→ Data in this exercise:
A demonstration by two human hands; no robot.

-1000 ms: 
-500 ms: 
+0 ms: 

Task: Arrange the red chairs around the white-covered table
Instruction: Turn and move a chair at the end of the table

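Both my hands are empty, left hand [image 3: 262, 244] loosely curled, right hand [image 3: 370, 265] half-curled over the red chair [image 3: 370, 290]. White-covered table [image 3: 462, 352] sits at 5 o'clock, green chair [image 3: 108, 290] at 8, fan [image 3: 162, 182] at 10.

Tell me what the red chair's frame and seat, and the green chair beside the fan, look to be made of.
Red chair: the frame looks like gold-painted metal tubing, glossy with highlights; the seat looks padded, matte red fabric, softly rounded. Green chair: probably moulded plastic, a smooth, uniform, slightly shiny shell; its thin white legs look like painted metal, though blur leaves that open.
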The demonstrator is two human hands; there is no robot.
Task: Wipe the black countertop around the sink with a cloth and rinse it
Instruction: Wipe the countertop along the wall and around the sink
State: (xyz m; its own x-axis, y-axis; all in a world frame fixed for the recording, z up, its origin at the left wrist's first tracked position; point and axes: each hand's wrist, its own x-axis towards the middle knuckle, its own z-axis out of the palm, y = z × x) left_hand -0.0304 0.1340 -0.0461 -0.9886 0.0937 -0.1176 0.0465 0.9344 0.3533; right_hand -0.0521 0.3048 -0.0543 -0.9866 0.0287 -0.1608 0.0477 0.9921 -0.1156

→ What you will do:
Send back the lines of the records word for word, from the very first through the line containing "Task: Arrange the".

→ Task response:
A demonstration by two human hands; no robot.

-1000 ms: 
-500 ms: 
+0 ms: 

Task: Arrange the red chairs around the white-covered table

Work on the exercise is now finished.